Expert Interview with David Borean about Master Data Management Solutions
What is the next biggest step organizations need to take in their customer data management programs?
Master Data Management (MDM) has become mainstream and accepted as the set of technologies and processes required to get a trusted single view of the customer. This is then used in real-time and analytics processes.
The single view of the customer is somewhat myopic, however. It contains kernel information about the customer managed within the MDM hub, such as name, address, etc, and references to account and transactional data stored in an ODS or maintained in other systems. The one type of information it is missing is interaction data such as call center, dot-com and social interactions. Evolving the customer data management program to include interaction information is the next biggest step.
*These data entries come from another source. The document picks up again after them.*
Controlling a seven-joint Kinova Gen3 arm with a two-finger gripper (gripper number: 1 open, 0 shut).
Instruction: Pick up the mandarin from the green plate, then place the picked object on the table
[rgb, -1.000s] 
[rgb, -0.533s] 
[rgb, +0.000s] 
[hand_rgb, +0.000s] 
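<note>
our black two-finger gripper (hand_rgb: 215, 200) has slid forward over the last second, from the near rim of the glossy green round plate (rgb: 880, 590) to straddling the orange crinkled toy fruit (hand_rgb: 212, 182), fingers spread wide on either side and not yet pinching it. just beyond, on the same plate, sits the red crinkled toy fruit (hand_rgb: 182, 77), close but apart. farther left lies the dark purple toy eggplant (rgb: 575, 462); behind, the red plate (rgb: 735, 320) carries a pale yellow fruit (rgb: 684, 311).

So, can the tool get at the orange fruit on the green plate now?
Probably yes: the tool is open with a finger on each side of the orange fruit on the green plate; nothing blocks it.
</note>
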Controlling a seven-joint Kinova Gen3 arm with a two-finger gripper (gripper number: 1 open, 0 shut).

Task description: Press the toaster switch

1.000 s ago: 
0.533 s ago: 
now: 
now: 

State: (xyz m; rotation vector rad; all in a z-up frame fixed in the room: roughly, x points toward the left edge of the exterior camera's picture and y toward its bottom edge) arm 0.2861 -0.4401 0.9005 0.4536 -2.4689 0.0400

Why is managing interaction information so important?
The number of ways an individual can interact with a company is drastically higher than a decade ago. You have a number of channels you can go through to make a purchase or for customer care. Examples include by phone, dot-com, social platforms, webchat, email and mobile.
Customers now expect a seamless transition from one channel to the next. For example, if you are on a webchat seeking help and the agent is unable to help you and directs you to a 1-800 number, then why shouldn’t your call be intelligently routed and prioritized with a call center agent that has the ability to read the webchat first?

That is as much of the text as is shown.